# EXERCISE DETAILS
The answer must be every line from the listing that holds the string "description".

# GIVEN DATA
========

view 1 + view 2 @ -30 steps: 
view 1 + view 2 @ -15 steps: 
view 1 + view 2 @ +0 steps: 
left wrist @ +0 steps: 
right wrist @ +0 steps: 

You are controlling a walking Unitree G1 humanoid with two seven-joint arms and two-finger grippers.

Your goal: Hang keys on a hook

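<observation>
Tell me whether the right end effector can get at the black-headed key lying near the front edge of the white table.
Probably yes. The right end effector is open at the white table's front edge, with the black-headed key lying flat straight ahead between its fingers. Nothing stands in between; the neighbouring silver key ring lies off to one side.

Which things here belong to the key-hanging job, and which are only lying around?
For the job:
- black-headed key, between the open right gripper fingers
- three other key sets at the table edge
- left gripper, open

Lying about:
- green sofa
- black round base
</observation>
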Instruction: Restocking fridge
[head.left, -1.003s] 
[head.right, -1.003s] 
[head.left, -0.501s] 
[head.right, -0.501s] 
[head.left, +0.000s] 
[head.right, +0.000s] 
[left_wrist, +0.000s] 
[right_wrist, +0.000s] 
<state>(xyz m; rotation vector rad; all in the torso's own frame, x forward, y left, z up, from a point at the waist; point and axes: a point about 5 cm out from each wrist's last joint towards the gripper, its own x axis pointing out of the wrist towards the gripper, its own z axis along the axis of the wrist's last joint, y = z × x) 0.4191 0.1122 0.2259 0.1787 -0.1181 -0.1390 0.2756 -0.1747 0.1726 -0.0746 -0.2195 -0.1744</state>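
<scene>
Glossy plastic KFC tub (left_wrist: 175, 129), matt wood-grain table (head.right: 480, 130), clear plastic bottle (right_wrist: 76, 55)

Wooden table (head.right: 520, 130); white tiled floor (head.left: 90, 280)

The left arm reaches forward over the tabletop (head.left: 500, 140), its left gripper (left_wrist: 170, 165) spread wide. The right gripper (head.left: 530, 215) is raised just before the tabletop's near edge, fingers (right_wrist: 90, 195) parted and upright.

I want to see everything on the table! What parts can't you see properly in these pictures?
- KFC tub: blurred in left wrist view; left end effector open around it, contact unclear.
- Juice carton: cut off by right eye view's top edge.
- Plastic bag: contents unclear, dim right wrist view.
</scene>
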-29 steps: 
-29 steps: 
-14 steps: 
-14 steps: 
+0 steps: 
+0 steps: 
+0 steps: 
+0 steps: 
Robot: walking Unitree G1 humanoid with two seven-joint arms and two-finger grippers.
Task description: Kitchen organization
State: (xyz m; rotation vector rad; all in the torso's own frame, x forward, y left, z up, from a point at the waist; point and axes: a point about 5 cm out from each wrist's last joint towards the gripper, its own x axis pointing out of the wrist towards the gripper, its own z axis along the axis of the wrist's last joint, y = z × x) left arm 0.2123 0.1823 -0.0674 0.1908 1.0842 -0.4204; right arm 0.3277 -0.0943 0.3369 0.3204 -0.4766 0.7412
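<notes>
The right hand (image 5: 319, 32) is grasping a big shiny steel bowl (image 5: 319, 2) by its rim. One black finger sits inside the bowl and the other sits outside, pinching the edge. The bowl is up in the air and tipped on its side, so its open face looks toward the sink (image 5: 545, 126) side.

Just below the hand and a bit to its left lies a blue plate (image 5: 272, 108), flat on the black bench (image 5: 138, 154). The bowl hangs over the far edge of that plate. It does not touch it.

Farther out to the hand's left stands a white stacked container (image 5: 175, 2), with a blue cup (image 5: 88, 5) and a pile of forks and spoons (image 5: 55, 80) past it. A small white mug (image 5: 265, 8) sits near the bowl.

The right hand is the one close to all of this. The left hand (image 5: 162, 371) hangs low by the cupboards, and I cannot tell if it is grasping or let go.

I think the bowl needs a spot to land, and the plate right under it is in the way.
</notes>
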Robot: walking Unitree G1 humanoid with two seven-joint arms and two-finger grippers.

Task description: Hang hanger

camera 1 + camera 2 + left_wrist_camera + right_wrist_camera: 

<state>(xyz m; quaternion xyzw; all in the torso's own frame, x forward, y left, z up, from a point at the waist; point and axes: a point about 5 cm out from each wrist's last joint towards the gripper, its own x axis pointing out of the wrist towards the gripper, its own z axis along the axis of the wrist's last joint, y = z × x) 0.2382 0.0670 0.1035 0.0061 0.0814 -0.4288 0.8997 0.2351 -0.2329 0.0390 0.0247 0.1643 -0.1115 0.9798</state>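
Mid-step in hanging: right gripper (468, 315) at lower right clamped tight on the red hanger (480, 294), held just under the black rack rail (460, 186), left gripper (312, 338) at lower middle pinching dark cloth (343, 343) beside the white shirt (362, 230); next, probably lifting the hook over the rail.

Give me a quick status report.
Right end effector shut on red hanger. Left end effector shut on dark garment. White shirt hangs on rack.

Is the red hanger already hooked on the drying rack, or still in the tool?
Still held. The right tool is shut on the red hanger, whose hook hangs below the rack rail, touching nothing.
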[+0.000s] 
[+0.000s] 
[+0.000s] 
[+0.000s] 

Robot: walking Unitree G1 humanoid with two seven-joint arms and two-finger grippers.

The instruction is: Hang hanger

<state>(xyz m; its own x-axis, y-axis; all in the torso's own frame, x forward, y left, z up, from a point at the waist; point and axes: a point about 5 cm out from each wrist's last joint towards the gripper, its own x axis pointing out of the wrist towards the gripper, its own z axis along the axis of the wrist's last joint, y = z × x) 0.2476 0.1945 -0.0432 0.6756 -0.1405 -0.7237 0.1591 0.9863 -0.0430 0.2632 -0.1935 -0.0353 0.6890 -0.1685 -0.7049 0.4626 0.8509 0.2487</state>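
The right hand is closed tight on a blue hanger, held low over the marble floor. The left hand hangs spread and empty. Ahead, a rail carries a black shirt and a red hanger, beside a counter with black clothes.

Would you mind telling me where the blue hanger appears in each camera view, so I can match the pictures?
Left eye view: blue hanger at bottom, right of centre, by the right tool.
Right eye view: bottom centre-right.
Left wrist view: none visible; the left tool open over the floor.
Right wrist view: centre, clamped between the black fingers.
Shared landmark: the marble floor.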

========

# WORKED SOLUTION
Task description: Kitchen organization
Task description: Hang hanger

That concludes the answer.